Monday, February 14, 2011

High-Level Hadoop

At a high level, map reduce converts an input record to one or more output records, and then combines those output records into the final output records. The way that it does this can seem like magic, since so much of it is handled by the framework. Hopefully, this will demystify some of what's going on.

You start by configuring the job with a Configuration. The configuration tells Hadoop things like the location of your input, where to put your output, what class implements your mapper and reducer, and how the input and output are formatted.

The input formatter and its record reader take the input file (or files) and split them into records that are passed to the map class.1

For each record that the record reader produces, map gets called once to produce an output record. Those records get stored in memory for awhile, and then written to disk when memory runs low or the map-phase is finished.2

Once the mappers are done, their output gets sorted by its key, so that the records group together by key. Then those records are split up by key and sent off to reducers (all of the values for any given key will go to the same reducer, though).

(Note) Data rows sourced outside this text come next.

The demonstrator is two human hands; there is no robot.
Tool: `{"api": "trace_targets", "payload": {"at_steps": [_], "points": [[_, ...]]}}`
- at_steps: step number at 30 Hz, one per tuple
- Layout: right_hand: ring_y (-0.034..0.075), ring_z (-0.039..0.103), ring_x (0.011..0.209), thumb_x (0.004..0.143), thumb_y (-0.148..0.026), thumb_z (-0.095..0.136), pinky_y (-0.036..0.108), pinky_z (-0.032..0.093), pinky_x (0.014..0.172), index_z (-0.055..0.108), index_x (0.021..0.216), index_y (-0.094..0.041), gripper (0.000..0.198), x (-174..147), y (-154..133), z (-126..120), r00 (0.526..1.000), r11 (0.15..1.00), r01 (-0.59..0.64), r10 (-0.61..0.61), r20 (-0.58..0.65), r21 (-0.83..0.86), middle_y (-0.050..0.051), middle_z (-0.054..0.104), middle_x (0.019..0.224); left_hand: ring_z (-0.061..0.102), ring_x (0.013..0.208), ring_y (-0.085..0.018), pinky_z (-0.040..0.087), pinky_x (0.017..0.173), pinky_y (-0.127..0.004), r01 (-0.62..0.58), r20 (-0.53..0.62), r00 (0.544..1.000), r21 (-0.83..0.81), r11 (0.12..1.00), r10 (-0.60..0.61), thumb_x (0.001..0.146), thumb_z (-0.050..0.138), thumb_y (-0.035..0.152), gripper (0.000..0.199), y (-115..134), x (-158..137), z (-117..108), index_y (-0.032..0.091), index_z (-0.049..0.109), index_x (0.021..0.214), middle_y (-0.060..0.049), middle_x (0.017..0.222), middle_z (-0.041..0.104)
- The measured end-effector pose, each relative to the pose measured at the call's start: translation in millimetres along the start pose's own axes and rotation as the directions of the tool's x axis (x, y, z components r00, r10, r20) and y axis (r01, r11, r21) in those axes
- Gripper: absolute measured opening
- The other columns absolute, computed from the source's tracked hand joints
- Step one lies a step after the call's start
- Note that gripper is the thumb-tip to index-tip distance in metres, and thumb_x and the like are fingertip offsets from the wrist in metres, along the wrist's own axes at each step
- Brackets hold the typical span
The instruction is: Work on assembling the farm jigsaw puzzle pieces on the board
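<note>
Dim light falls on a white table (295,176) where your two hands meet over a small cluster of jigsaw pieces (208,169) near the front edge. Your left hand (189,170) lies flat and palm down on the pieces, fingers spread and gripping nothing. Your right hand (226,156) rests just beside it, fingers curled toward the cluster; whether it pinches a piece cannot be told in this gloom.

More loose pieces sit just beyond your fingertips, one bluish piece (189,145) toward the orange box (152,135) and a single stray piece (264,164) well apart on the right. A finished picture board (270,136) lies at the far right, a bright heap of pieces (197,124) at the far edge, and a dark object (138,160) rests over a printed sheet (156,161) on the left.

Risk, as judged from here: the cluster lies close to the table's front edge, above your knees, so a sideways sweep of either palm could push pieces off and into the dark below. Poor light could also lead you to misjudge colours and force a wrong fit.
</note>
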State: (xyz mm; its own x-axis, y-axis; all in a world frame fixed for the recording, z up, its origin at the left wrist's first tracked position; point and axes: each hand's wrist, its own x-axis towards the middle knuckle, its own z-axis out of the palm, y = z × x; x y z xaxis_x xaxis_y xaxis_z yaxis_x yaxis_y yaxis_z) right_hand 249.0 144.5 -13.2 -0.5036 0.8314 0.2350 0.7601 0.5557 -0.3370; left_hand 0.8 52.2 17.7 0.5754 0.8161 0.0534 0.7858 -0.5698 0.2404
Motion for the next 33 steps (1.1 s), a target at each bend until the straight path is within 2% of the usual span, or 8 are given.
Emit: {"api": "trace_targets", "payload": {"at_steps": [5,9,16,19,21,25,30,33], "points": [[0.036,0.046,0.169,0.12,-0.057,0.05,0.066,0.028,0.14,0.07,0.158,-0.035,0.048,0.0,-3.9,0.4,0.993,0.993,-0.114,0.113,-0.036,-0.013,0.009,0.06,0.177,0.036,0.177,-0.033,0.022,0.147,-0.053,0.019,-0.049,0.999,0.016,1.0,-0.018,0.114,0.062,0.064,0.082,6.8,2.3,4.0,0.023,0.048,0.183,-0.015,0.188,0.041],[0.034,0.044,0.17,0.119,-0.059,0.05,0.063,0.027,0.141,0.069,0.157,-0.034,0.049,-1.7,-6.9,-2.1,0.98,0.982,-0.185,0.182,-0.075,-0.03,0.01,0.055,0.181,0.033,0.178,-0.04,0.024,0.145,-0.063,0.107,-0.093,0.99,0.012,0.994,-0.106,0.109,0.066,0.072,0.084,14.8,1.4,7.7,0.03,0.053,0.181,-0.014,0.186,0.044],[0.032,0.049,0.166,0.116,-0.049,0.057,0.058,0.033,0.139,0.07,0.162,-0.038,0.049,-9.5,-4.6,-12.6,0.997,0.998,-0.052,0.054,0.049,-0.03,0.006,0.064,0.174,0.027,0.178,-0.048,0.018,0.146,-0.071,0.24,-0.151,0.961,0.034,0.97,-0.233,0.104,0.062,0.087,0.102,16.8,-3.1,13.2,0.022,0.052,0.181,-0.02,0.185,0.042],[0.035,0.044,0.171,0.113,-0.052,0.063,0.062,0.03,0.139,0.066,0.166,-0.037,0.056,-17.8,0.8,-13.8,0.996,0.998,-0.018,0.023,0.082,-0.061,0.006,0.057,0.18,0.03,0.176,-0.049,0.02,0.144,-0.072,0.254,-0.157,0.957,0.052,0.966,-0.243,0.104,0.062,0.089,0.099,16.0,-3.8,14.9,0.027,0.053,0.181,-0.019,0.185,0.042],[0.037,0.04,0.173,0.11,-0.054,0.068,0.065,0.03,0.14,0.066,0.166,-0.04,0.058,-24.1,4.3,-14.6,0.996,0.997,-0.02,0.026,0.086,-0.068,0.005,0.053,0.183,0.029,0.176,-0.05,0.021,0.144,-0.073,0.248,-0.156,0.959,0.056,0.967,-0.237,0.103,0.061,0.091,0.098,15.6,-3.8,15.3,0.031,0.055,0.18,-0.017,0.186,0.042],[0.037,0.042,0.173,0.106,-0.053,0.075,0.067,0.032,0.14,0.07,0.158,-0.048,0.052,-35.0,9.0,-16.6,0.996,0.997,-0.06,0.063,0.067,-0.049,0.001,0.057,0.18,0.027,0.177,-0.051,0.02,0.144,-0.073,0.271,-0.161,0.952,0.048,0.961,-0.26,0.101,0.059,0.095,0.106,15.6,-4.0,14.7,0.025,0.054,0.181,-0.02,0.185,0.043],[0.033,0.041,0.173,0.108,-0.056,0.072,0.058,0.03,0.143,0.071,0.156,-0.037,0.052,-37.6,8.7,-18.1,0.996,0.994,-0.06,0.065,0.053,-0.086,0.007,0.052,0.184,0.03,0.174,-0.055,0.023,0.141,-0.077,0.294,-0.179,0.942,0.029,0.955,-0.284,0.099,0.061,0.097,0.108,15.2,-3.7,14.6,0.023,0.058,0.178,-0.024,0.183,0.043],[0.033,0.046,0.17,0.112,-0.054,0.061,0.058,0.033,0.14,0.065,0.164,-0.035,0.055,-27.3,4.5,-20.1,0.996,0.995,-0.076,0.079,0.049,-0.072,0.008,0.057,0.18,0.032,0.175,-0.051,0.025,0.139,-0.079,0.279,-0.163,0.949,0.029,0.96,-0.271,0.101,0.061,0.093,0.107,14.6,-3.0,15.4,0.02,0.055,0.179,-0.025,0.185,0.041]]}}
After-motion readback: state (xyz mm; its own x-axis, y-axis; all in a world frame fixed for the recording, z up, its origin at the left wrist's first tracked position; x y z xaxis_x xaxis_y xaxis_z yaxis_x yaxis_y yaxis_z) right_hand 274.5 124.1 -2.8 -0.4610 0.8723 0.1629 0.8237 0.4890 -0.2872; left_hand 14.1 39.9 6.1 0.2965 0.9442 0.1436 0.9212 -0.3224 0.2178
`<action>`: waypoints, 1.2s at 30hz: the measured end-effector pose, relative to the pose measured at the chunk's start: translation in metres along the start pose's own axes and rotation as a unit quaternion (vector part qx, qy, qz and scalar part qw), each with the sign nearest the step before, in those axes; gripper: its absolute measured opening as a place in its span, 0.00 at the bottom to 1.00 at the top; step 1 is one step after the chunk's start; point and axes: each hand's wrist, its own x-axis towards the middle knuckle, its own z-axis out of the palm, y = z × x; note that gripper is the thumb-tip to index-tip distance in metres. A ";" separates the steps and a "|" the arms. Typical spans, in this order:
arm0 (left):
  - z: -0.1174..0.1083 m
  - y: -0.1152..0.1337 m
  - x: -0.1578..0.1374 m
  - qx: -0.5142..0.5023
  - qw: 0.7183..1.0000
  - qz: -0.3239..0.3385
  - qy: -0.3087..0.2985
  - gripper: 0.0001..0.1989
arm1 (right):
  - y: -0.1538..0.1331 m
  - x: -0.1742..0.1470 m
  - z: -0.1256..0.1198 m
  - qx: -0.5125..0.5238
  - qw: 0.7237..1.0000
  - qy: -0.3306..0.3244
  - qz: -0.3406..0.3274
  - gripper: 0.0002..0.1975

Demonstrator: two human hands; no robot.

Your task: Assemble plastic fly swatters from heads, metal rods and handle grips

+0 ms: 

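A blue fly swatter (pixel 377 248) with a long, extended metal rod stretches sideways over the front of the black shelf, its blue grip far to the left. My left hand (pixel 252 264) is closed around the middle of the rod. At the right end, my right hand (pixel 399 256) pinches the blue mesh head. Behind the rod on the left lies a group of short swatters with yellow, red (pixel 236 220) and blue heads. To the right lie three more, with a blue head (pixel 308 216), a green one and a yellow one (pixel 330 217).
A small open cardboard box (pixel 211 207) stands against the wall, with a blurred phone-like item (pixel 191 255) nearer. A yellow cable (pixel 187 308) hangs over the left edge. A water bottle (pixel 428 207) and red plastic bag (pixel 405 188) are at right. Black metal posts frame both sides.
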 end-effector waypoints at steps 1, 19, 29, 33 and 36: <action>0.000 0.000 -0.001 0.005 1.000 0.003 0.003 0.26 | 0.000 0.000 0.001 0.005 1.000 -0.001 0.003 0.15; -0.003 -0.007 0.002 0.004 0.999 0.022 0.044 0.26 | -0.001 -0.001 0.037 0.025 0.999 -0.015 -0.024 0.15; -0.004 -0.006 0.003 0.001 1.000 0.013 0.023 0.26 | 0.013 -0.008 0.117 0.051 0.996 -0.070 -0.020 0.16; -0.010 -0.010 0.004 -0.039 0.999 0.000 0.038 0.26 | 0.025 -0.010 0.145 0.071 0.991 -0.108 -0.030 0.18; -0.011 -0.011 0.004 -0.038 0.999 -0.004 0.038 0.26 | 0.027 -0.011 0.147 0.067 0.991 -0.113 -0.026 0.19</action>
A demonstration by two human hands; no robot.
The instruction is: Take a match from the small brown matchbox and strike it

The reducer then gets called with a key and all of the values for that key (as an Iterator). The reducer then does its thing with the values and writes them to its Context, which will send them to the output formatter, which deals with persisting the results.

Footnotes:
1. The files in HDFS are split into chunks and replicated across the cluster. For performance, Hadoop will try to run the mappers on the same machines that house the blocks of the file. Unless you're writing your own input format, this will be transparent to you.

2. You can also add a combiner, which does the same thing as the reducer and, in fact, can be the same class as your reducer. Adding one can potentially improve performance dramatically by drastically reducing the amount of data that has to be sorted and distributed to reducers

Sunday, February 6, 2011

Know When to Fold 'Em

The Map & Reduce approach to dealing with large data sets, as implemented in Hadoop, has its background in functional programming, where both are used to manipulate the elements of a collection. Specifically, map is used to transform one element from the collection to some other type, for example to turn a string representation of an integer into an actual integer. Reduce, on the other hand, is used to combine all of the elements of the collection into a single result (which may, in turn, be another collection).

With just these two “primitives”, you can do a lot of powerful number crunching (or string manipulation, as the case may be), but what if you've got a lot of data coming in constantly and you need to be able to answer questions quickly? (Hadoop tends to have the throughput of a delivery truck full of hard drives and the latency of a delivery truck full of hard drives)

First, let's tackle the delivering-results-quickly part of the problem. Traditional RDBMS' handle this by building indices on the data for the fields that are most frequently searched. Fortunately, there's absolutely nothing that says that we can't do that with Map-Reduce. By building indices with map-reduce, we can then answer questions (that we know about ahead of time) about the data much more quickly. We can also calculate things like sums and averages on the data, so that answering analytics questions is just a simple value lookup.

Now, on to the constant influx of data problem. In functional programming, reduce has a “sister” function called fold that does the same thing as reduce except it takes a starting value to reduce (or fold) into. With fold, you can take the results that you calculated earlier and incorporate them into the new data (or vice versa). So, right now you may be thinking, “Well hello Mr. Fancy Pants. I've got news for you pal, Hadoop doesn't support fold, just reduce!” This is where the relationship between fold and reduce comes in (warning, LISP-like pseudocode follows); (fold startingValue list) has the same effect as (reduce (cons startingValue list)). We can take advantage of that equality by having a mapper that generates the previous run's results as input to a reducer, which combines it with the new data's results.